◆ What is expected:
Once you have read the listing, output it exactly and completely.
Source data Block Start
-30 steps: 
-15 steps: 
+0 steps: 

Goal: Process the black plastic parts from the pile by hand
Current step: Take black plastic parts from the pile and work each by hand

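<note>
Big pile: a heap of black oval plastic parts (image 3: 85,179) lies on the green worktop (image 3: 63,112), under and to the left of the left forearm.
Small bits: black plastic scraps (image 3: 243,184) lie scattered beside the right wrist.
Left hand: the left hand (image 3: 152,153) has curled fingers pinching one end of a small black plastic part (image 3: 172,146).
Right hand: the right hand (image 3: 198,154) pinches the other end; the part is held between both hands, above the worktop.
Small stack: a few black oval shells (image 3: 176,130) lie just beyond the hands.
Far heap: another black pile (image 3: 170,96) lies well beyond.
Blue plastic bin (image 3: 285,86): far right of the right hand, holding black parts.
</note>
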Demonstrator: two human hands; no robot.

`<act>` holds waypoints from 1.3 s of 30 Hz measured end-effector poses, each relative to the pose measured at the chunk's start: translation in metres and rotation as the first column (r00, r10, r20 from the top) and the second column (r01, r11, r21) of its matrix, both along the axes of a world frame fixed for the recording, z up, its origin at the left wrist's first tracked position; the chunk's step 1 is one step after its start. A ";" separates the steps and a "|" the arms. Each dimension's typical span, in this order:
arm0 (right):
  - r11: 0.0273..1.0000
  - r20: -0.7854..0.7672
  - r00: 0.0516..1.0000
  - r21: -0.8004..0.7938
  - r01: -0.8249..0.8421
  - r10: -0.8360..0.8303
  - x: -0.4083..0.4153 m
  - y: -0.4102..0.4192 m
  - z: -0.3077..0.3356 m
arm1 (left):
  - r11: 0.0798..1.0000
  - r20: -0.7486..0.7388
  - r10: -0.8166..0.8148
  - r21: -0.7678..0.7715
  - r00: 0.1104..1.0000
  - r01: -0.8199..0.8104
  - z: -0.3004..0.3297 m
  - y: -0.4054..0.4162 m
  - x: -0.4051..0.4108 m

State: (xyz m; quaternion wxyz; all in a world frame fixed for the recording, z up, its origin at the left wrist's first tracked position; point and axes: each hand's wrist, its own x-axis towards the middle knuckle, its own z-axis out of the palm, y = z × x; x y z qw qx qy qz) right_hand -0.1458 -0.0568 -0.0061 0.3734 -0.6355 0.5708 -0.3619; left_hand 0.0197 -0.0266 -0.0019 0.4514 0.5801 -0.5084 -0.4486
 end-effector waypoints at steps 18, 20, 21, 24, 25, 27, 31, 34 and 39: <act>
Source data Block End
◆ Response area:
-30 steps: 
-15 steps: 
+0 steps: 

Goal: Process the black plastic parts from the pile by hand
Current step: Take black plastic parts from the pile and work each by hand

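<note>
Big pile: a heap of black oval plastic parts (image 3: 85,179) lies on the green worktop (image 3: 63,112), under and to the left of the left forearm.
Small bits: black plastic scraps (image 3: 243,184) lie scattered beside the right wrist.
Left hand: the left hand (image 3: 152,153) has curled fingers pinching one end of a small black plastic part (image 3: 172,146).
Right hand: the right hand (image 3: 198,154) pinches the other end; the part is held between both hands, above the worktop.
Small stack: a few black oval shells (image 3: 176,130) lie just beyond the hands.
Far heap: another black pile (image 3: 170,96) lies well beyond.
Blue plastic bin (image 3: 285,86): far right of the right hand, holding black parts.
</note>
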Demonstrator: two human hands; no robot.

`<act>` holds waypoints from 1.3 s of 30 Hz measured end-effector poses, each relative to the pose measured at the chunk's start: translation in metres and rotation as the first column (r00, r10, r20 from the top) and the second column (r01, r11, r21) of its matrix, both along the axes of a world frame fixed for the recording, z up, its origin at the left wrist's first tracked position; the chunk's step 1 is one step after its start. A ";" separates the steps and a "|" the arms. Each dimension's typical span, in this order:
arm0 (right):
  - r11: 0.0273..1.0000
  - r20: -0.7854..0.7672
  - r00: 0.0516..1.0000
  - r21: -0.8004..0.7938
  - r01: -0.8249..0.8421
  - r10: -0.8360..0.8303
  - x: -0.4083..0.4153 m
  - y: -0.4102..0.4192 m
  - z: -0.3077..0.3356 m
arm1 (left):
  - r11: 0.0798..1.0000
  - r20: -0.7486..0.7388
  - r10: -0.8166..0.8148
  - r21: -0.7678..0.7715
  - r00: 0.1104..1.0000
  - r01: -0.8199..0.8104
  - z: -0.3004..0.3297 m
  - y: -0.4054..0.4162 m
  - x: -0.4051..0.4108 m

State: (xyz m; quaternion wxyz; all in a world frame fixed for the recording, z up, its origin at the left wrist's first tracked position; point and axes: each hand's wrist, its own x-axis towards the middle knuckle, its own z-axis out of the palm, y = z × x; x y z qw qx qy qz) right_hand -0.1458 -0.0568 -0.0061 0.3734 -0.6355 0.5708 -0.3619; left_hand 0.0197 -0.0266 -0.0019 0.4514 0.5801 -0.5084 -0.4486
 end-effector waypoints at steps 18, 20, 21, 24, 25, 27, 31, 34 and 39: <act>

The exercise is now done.